** WHAT IS BEING ASKED **
Scan the entries below line by line and state how many lines contain the string "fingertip", giving only the number.

[Entries taken from a collection]
Segment Open
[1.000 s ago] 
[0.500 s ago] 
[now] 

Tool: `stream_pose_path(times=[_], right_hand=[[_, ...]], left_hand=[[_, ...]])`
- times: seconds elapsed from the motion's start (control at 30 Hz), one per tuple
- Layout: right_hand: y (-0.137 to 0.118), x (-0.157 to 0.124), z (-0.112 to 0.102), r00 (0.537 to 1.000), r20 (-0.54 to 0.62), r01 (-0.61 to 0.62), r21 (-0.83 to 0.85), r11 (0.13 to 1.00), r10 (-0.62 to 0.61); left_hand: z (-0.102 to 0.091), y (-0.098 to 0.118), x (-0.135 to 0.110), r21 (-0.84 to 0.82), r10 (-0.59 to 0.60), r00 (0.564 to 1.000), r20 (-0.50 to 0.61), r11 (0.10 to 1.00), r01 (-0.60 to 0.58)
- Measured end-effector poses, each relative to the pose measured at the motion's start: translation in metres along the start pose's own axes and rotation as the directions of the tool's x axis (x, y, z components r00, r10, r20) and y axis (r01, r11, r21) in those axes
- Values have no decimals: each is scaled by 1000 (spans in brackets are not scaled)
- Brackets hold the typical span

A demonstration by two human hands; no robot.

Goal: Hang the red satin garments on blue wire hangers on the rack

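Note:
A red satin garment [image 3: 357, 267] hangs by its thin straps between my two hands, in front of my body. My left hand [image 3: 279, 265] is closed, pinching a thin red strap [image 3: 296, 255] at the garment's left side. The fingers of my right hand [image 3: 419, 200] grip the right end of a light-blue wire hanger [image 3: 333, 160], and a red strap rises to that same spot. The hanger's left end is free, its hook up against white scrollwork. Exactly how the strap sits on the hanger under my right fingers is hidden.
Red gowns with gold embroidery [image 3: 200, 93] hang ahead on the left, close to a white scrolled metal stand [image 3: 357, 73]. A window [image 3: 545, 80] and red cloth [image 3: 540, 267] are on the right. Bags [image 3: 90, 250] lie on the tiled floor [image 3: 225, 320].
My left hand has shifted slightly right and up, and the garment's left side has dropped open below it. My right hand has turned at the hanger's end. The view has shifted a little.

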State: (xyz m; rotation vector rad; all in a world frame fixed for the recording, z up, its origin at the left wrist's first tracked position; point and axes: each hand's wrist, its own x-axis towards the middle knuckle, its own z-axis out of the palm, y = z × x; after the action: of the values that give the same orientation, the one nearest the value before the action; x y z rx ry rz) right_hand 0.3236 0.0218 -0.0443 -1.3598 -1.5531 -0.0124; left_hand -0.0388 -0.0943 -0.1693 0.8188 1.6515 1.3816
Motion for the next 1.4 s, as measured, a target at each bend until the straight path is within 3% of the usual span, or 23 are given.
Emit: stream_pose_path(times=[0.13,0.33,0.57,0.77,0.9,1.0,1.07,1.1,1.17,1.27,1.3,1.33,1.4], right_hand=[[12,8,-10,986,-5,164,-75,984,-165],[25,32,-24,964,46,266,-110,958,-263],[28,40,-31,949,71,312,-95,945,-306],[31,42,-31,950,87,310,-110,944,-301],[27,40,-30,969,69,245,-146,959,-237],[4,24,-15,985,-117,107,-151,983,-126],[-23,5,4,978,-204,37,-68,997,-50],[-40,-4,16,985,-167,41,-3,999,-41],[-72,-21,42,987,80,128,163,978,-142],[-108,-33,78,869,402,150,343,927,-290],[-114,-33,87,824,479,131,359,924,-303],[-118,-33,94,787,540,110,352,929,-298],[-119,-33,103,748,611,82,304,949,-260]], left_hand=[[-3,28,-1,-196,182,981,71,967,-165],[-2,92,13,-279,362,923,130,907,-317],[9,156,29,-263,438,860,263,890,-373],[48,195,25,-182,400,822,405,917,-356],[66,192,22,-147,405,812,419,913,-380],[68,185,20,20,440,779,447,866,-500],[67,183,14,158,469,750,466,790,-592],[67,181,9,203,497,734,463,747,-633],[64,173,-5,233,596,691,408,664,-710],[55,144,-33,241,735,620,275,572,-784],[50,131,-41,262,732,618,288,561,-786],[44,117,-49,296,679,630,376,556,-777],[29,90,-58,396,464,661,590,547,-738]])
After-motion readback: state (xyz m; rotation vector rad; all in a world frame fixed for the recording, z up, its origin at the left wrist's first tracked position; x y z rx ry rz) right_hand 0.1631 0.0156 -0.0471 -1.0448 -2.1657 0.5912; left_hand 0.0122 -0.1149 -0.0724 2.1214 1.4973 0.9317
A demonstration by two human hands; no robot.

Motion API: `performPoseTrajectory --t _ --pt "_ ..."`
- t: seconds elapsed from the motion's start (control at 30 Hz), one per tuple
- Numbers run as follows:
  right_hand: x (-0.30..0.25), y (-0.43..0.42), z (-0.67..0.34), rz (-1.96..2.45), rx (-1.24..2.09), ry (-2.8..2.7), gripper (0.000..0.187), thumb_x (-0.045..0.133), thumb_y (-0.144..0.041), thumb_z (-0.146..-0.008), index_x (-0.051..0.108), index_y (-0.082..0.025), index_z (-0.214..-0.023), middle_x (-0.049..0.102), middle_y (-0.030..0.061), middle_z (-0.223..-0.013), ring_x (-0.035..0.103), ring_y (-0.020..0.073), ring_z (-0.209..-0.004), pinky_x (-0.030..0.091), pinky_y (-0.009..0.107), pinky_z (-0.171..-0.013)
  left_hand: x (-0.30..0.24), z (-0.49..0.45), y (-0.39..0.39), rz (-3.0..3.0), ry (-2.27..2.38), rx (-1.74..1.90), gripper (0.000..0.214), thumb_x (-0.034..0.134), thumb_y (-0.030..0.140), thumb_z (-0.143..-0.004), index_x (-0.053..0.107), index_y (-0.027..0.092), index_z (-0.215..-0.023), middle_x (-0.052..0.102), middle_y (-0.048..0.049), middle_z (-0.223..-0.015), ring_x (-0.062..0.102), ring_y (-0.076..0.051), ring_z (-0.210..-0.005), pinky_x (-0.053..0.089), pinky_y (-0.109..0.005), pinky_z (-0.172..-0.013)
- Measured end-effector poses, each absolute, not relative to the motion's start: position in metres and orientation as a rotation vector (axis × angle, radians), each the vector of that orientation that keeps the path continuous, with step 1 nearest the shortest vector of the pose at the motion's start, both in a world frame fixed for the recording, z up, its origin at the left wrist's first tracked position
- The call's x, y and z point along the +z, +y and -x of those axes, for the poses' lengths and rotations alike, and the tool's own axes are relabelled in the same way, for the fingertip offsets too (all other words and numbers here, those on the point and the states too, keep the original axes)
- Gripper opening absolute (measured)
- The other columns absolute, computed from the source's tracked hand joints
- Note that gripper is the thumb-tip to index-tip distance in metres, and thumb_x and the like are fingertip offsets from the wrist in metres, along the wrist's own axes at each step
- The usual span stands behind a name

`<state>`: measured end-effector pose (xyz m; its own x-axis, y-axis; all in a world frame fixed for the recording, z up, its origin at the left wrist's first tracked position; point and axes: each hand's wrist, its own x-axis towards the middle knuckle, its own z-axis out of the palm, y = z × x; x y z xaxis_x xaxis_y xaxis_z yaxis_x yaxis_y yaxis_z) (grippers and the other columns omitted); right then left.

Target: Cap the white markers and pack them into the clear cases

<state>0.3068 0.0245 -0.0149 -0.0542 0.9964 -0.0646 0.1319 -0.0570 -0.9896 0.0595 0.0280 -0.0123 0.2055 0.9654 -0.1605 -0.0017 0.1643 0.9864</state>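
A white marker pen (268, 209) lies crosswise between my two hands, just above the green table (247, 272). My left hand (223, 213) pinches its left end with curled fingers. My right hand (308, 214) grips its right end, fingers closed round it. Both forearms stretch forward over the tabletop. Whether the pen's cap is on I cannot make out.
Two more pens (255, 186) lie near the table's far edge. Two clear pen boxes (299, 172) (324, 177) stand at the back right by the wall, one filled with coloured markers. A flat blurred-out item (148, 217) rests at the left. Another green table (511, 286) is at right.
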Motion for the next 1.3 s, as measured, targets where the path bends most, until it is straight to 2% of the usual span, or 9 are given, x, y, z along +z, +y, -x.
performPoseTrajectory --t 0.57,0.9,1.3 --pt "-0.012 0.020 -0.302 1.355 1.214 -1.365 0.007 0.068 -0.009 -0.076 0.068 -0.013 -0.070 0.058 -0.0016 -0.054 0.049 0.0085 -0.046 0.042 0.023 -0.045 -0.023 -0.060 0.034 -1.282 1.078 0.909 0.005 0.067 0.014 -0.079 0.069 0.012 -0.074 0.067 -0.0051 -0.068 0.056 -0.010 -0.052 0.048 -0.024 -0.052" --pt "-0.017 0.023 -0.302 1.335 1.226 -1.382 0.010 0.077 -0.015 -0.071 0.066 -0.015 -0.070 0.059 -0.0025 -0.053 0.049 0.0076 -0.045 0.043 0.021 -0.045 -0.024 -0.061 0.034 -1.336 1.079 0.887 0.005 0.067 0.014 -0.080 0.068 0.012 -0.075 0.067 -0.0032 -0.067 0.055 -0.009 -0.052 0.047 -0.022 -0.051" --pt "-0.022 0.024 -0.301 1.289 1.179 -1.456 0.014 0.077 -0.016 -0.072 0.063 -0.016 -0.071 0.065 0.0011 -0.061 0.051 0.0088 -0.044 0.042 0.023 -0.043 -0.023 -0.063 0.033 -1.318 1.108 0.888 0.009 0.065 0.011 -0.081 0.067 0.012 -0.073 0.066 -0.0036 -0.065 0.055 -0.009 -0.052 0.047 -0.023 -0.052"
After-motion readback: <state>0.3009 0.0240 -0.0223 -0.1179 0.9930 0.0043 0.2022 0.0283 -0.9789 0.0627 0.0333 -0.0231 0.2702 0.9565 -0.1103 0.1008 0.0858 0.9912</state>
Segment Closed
** YOUR SOLUTION **
2